Deux mois après son départ de l’Arabie saoudite, Hervé Renard retrouve déjà un banc. Il est appelé en urgence pour relancer une Tunisie étrillée dès son entrée dans le Mondial. Lle technicien français s’attaque ainsi à l’un des plus gros défis de sa carrière.

Hervé Renard remplace Sabri Lamouchi à la tête des Aigles du Carthage. Lamouchi a été remercié après la lourde défaite 5-1 concédée contre la Suède.

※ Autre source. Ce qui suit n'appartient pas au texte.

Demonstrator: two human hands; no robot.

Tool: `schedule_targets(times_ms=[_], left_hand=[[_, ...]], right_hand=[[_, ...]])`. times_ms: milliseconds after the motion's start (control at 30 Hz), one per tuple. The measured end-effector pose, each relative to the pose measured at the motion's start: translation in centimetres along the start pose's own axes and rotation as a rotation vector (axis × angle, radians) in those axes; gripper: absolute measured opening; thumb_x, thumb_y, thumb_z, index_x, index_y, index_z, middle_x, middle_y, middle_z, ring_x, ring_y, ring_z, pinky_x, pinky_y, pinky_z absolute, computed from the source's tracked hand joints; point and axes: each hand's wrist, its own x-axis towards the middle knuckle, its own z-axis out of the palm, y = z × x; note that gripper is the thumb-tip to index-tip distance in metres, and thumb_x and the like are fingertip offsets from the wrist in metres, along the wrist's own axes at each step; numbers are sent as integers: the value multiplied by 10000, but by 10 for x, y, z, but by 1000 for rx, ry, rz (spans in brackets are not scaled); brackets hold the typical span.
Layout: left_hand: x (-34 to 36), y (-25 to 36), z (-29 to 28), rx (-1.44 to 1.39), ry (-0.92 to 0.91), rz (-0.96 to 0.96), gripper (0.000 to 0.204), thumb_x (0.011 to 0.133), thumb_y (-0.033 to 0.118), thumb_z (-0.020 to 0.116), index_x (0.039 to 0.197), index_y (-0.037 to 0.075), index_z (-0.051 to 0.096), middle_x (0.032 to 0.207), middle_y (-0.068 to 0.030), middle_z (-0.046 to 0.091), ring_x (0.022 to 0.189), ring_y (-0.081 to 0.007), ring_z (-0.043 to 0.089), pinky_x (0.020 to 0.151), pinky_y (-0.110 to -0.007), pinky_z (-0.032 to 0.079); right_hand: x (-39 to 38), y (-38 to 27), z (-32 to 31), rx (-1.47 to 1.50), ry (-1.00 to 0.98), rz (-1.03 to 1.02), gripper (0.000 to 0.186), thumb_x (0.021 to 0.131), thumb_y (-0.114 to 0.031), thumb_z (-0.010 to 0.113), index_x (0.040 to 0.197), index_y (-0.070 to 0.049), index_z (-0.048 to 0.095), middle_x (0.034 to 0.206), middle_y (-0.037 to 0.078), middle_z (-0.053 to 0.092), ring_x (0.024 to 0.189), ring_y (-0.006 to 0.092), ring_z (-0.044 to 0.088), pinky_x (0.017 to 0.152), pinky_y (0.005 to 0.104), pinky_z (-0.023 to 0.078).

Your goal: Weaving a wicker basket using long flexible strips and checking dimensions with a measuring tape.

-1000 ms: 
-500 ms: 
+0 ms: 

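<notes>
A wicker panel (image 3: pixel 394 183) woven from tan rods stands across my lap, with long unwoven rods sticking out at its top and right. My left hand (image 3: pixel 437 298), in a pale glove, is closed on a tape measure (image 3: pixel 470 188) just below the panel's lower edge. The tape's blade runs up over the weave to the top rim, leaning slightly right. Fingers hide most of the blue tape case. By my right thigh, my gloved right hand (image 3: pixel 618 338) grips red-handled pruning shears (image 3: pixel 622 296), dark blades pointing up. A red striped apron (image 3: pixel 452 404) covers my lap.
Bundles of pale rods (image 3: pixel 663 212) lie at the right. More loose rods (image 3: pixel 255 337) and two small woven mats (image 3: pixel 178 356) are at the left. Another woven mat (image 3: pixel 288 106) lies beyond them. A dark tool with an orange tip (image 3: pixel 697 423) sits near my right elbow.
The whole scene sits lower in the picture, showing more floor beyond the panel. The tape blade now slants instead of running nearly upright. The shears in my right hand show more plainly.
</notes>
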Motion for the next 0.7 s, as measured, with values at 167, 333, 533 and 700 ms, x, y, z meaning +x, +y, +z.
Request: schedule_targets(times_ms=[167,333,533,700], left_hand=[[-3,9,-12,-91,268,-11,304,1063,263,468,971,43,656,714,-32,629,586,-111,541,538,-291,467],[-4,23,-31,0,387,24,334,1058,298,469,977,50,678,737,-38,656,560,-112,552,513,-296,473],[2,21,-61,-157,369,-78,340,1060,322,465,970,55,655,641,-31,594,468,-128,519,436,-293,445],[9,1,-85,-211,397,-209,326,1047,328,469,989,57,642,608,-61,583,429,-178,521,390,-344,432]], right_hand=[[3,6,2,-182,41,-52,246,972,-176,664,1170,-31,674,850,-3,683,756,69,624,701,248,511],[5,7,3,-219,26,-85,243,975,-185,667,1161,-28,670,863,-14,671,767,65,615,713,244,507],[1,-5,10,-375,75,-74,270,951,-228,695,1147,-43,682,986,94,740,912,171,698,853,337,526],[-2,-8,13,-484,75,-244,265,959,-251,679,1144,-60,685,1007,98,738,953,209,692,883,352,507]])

Direction Monterrey depuis le Sénégal via Paris

A peine nommé, Hervé Renard prendra la direction du Mexique, où est basé la sélection tunisienne. Le défi est rare. Prendre une sélection engagée dans un Mondial l’est encore plus. Mais l’urgence n’a jamais vraiment effrayé Hervé Renard qui a construit une partie de sa réputation dans les missions à hauts risques.

Du déjà-vu ?

Il y a aussi dans cette nomination un léger parfum de déjà-vu. Renard succède à Sabri Lamouchi, comme il l’avait déjà fait en 2014 sur le banc de la Côte d’Ivoire. Quelques mois plus tard, il conduisait alors les Éléphants au titre continental. Douze ans plus tard, le contexte est différent, l’enjeu immense, mais le point de départ sembable : reprendre une équipe déroutée et tenter de recréer un élan.

« Tout s’est fait très vite à partir du moment où Sabri a été démis de ses fonctions. Il n’y a pas eu tellement à réfléchir. On va faire du mieux possible face au Japon puis aux Pays-Bas pour essayer de tirer notre épingle du jeu »

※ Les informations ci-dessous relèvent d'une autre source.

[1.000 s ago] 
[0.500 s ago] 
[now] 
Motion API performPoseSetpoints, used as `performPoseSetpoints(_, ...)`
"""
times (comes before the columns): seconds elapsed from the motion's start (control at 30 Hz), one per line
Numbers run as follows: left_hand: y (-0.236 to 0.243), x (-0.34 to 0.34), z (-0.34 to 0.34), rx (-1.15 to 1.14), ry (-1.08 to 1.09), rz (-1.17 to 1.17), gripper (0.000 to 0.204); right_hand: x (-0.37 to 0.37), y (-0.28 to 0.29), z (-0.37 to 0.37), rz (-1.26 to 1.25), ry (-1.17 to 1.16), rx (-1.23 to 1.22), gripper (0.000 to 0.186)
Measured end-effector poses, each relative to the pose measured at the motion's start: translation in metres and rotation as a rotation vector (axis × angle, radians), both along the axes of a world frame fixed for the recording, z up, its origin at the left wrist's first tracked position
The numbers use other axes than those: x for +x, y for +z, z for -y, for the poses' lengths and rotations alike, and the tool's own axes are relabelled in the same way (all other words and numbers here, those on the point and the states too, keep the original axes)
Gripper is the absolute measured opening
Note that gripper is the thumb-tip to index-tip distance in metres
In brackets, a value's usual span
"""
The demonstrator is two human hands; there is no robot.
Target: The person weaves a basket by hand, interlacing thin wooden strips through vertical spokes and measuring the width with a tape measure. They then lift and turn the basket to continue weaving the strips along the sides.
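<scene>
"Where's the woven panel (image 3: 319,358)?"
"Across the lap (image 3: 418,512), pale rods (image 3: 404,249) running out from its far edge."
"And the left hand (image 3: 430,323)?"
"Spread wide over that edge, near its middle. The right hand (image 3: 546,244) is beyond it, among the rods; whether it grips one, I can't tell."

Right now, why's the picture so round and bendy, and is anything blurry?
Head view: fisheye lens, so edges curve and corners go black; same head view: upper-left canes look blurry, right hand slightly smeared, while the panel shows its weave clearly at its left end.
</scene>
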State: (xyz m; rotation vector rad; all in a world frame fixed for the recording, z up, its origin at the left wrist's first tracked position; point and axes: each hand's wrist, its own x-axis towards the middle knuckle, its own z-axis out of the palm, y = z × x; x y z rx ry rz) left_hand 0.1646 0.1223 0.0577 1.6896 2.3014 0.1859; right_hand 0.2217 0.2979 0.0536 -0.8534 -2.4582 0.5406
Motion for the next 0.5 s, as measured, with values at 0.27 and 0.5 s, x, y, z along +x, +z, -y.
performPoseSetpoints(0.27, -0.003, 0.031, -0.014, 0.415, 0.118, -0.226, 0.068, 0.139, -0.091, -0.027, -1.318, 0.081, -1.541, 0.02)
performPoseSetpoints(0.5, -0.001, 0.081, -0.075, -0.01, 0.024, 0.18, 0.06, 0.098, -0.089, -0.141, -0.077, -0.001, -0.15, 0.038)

a confié ce mardi Hervé Renard au média français, Le Parisien.

Avec la Tunisie, il dirigera une troisième sélection différente en trois Coupes du monde consécutives. Ceci après le Maroc en 2018 puis l’Arabie saoudite en 2022. Une fidélité aux grands rendez-vous qui raconte aussi sa place particulière dans le paysage des sélectionneurs.